Plenty of lengthy explanations for a biblical understanding of gender equality exist, on the web and in print. I would still like to offer what I hope will be a brief summary of my own framework for a scriptural understanding of equality. Let’s start with some myth-busting.
Myth: Egalitarians believe “equality” means “same.”
Of course men and women are different - in significant, and not-so-significant ways. Women carry babies. Men have more upper body strength. (I’m already thinking of exceptions.) There are differences in brain development, in hormone excretion, and in socialization. Christian egalitarians are not interested in obliterating the genuine differences between women and men. We are concerned with, to quote Rebecca Grouthuis, “what difference the differences make.” Broad generalizations about what men are like or what women are like usually aren’t helpful. They don’t fit very well. They don’t account for personality type differences or cultural differences. They reinforce stereotypes. They marginalize the exceptions. And they erode the foundation for unity, reconciliation, and intimacy that women and men need with one another. An extreme emphasis on difference (like my classmate’s declaration that we are “100% different”) erodes mutual understanding. Historically it has been a foundation for misogyny. Considering the biblical emphasis on unity, the practice of emphasizing our common humanity as a basis for relationship seems like a pretty sound starting point.

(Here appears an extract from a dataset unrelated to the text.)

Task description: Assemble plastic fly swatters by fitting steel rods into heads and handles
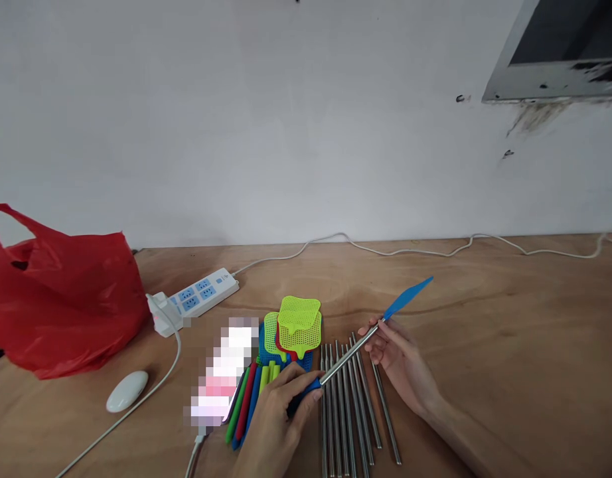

Myth: Equality means the woman is in charge instead of the man. I’ve spoken with many people who believe that one person in a marriage must be in charge, and if it’s not the man then the woman takes over. Equality is about a partnership of equals who share power and mutually submit to one another. It’s not a cover for male subordination by women. (Ironically, if you look more closely at some of these male headship marriages, the person who is really in charge isn’t the man. Power will try to balance itself out, in subversive or manipulative ways if more direct ways are not available.) Incidentally, egalitarians don’t think it’s any better for the wife to be in charge of the husband. We really believe in equality.
Myth: The husband must be the final decision-maker and this is biblical. This is bunk. It’s not biblical and even really literal approaches to interpretation can’t reasonably substantiate this claim from scripture. And in practice, two loving adults who are equally vested in the outcome of a decision can share that decision and reach consensus. One person having the power to trump all decisions is not healthy. Once I had a conversation with a man who felt really strongly about being the “final decision maker.” I asked him why, if there must be one, it should be him. Is he smarter than his wife? Is he better at solving problems than his wife? Is he more important than his wife? No. no. no. “It’s because I’m the MAN.” But what about being the man makes you more qualified to make decisions? Is there a special decision-making device in your, um, male accessories? No. I asked him to tell me about some decisions he had made to trump his wife when they couldn’t agree. He hemmed and hawed, but couldn’t come up with any. In desperation he said, “Doesn’t the bible say the man is supposed to be the decision maker?” He doesn’t have any respect for the bible, but knows I’m a Christian, so he tries to use scripture to justify his fragile male authority. “Submit to one another out of reverence for Christ” is a great starting place for making tough decisions together in a marriage. And that IS biblical.